In 3a A first positive-pole contact plate 7a is shown. The external dimensions of this first positive-pole contact plate are similar to the shape of the first battery chamber 17a (see 2 ) adapted. A first number of battery cells 11 (see) are connected by means of the first positive-pole-side contact plate 7a. 6 ) electrically contactable, in particular their positive poles. For this purpose, the first positive-pole-side contacting plate 7a has so-called bonding sections 18.

In 3b and 3c A second positive-pole-side contact plate 7b and a third positive-pole-side contact plate 7c are shown. These have the same features as the first positive-pole-side contact plate 7a (see 3a) Bonding sections 18 for electrical contacting in battery chambers 17b, 17c, 17d or in a fifth battery chamber 17e (see 2 ) arranged battery cells 11 (see 6 ). Furthermore, the second and third positive-pole contact plates 7b, 7c each have contact tongues 8b, 8c. The contact tongues extend perpendicular to a surface of the positive-pole contact plates. The contact tongues 8b, 8c are located on the positive-pole contact plates 7b, 7c and thus protrude perpendicularly from the surface of the positive-pole contact plate 7b, 7c. A first tongue end is positioned on the positive-pole contact plate 7b, 7c. A free, second tongue end is positioned laterally and vertically offset from the first tongue end. For this purpose, the contact tongues 8b, 8c have a curved profile. By positioning the contact tongues 8b, 8c perpendicular to the positive-pole contact plate 7b, 7c, a desired vertical distance between the second, free tongue end and the first tongue end, i.e., from the surface of the positive-pole contact plate 7b, 7c, is achieved. The curved profile achieves a desired lateral offset of the second, free tongue end relative to the first tongue end. As described in [reference to relevant section], the contact tongues 8b, 8c can be used to [further details to be added]. 1 shown are negative terminal contact plates 19a, 19b, 19c, which are arranged on the cover side of the housing 1 (see 7 ) can be contacted. For example, a first negative-pole-side contact plate 19a, located on the lid side and assigned to the first battery chamber 17a, can be contacted by means of the contact tongue 8b of the second positive-pole-side contact plate 7b, which is assigned to the second battery chamber 17b. This advantageously allows for a series connection of electrically parallel-connected battery cells 11 of a battery chamber 17a, 17b, 17c, 17d, 17e.

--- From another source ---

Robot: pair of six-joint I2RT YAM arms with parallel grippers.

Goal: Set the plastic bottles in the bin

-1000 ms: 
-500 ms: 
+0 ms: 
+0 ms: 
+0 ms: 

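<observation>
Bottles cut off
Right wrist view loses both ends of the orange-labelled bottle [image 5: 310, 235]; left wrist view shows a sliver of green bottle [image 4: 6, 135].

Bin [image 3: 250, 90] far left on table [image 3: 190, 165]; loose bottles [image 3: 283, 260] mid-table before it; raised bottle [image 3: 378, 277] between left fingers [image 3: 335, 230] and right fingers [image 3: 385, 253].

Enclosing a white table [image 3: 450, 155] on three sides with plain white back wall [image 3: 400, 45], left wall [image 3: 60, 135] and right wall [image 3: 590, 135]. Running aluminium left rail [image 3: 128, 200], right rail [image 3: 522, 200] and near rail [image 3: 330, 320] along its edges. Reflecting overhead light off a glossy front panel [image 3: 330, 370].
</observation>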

Furthermore, the positive-pole contact plates 7a, 7b, 7c have circular holes 26 through which, as explained in more detail below, flames or solid particles can escape from battery cells 11 in the event of a defect. The holes 26 of the positive-pole contact plates 7a, 7b, 7c correspond to the positive terminals of the battery cells 11 inserted into the receiving devices 6, 21. The holes 26 also provide access to the positive terminals for electrical contact.

In 4 Figure 1 shows a perspective view of a housing 1 with an inserted lid-side retaining device 20. The lid-side retaining device 20 has honeycomb-arranged receiving elements 21, of which only one receiving element 21 is provided with a reference numeral as an example. The receiving element is designed as a hollow retaining cylinder. The diameter of one retaining cylinder is equal to or approximately equal to the diameter of a battery cell 11 (see Figure 1). 6 The retaining cylinders form receiving devices 21 of the lid-side retaining device 20. Each lid-side receiving device 21 corresponds to a receiving device 6 of the bottom-side retaining device (see 1 ). Correspondence can mean, for example, that a central axis of the receiving device 21 of the cover-side holding device 20 is equal to a central axis of the receiving device 6 of the bottom-side holding device 5. The cover-side holding device 20 is thereby attached to a cover side 2 of the housing 1 (see 1 ) placed. For this purpose, the housing 1 can have support surfaces 22 arranged on the side walls 4, onto which side webs 23 of the lid-side holding device 20 can be placed.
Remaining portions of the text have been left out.